Just this year, a test is available that is accurate enough to measure anti-aging benefits on short time scales, without waiting for subjects to die. DNAm PhenoAge is a simple blood test developed at the lab of Steve Horvath. It determines risk of age-related mortality accurate to about 1 year of biological age. Averaging over just a hundred people pinpoints biological age with accuracy of one month. This implies that an anti-aging benefit can be detected with high reliability using a test population of just a few hundred people, followed for two years, tested at the beginning and end of this period. A study that might have required fifteen years and cost hundreds of millions of dollars can now be completed in two years at a cost of less than $1 million. When this new technology is embraced, we will have the means to separate the most effective treatment combinations from a large field of contenders.

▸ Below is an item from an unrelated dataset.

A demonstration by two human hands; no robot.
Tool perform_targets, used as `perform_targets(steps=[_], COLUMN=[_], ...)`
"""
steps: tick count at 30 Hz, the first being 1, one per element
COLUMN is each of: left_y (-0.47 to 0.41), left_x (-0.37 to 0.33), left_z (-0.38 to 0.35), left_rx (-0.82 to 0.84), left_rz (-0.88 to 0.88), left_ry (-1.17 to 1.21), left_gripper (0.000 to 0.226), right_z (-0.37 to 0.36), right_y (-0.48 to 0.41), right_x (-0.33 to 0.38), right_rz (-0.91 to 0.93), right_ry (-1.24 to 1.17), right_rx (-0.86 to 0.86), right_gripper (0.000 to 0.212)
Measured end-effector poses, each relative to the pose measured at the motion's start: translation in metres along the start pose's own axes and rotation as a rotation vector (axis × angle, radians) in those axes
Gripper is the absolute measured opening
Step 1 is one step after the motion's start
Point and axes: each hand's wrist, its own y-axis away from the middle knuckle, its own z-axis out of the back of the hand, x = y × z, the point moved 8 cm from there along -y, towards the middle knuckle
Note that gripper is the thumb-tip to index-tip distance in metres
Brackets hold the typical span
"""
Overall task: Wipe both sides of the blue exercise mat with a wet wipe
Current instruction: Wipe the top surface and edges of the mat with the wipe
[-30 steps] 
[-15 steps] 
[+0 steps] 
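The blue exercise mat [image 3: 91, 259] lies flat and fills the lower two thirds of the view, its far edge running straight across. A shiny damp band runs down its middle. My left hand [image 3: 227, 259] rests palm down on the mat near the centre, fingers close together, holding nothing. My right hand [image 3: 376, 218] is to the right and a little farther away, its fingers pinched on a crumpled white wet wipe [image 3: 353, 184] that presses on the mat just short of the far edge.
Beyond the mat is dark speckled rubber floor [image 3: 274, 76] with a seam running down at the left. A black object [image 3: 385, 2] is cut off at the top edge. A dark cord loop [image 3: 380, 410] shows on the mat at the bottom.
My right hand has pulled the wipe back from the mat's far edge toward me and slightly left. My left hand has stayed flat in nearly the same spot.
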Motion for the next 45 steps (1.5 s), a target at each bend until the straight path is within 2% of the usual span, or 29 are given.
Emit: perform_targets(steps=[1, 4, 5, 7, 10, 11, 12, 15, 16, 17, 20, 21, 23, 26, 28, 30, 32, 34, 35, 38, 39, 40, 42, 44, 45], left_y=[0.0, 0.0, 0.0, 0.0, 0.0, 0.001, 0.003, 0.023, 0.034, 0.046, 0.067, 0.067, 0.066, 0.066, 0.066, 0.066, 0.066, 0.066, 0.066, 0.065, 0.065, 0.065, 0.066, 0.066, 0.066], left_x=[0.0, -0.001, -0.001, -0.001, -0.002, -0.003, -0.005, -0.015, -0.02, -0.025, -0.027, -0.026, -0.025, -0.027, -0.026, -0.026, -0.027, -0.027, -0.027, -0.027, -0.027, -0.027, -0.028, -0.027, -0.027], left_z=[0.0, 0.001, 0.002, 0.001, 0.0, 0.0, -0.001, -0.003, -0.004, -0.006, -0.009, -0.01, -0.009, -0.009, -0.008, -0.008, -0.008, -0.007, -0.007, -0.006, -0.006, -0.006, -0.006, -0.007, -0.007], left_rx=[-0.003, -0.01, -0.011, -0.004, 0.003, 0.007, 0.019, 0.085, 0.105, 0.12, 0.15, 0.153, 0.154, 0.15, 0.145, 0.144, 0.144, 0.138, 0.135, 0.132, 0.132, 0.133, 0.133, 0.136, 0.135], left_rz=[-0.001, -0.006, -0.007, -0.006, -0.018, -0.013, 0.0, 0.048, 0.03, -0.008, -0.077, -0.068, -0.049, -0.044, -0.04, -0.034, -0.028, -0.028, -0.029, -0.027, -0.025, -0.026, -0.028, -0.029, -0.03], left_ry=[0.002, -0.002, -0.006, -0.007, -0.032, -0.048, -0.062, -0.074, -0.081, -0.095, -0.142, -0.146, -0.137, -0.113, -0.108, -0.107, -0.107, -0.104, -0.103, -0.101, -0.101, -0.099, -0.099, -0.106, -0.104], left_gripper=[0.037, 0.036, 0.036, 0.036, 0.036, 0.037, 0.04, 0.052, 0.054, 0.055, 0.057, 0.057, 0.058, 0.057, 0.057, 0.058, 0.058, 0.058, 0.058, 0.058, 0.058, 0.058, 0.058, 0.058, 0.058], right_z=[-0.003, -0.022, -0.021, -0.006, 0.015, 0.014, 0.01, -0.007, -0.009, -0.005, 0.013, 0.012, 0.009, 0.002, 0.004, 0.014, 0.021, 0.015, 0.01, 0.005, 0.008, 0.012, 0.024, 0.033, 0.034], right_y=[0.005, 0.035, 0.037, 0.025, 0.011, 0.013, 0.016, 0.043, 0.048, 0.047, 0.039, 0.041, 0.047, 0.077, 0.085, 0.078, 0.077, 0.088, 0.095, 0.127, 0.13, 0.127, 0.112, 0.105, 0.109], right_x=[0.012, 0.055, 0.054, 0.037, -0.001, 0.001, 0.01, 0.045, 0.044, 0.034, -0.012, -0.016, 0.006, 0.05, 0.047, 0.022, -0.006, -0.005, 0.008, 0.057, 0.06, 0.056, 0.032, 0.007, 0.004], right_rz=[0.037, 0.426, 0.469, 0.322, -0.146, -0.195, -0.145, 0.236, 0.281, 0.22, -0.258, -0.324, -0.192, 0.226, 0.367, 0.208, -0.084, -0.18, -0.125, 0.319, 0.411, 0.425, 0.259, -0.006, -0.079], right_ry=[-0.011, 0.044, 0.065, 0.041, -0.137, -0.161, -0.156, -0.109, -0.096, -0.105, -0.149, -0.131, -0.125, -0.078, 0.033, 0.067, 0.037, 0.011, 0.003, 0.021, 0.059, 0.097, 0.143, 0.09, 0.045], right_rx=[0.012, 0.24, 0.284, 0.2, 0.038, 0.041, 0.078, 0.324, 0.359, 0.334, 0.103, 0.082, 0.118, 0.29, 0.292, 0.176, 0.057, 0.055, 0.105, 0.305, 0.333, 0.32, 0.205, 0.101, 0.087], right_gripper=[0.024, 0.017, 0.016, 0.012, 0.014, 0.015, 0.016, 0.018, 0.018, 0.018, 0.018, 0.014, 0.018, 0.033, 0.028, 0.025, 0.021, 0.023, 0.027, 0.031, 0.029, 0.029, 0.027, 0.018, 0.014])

Methylation isn't the only means by which gene expression is controlled - there are many others. But it is far the best-studied and, given present technology, it is the only epigenetic marker that can be routinely measured, for a few hundred dollars in a small sample of blood, urine, or nanogram-scale biopsy of other tissue. The clock was developed by Steve Horvath, and first published in 2013. He scanned the entire genome for sites that changed most with age, and varied least from one tissue type to another. In this way, he identified 353 sites, and optimized a set of 353 multipliers, such that multiplying levels of methylation at each site by each multiplier and adding the products produced a number that could be mapped onto chronological age.
Five years after Horvath's original publication, there are several other clocks based on methylation. Just this spring, Horvath has developed a new clock, not yet published, which, to my knowledge, is the best standard we have. This is the Levine/Horvath clock. It is based on 513 methylation sites and it is calibrated not to chronological age, but to a tighter measure of age-based health, derived from blood lipid profiles, inflammatory markers, insulin resistance, etc, which Horvath calls "phenotypic age". Consequently, it is less well correlated with chronological age than the original, but it is better able to predict mortality than either the classic Horvath clock or chronological age itself.
The original Horvath clock was developed by a statistical process that took into account only chronological age. But Horvath age turns out to be a better predictor than chronological age for risk of all the diseases of old age. This is powerful evidence that methylation is measuring something fundamental about the aging process. If an individual's methylation age is higher or lower than his chronologial age, the difference is a powerful predictor of his disease risk and how long he will live. This can only be true if methylation is associated with a fundamental cause of age-related decline.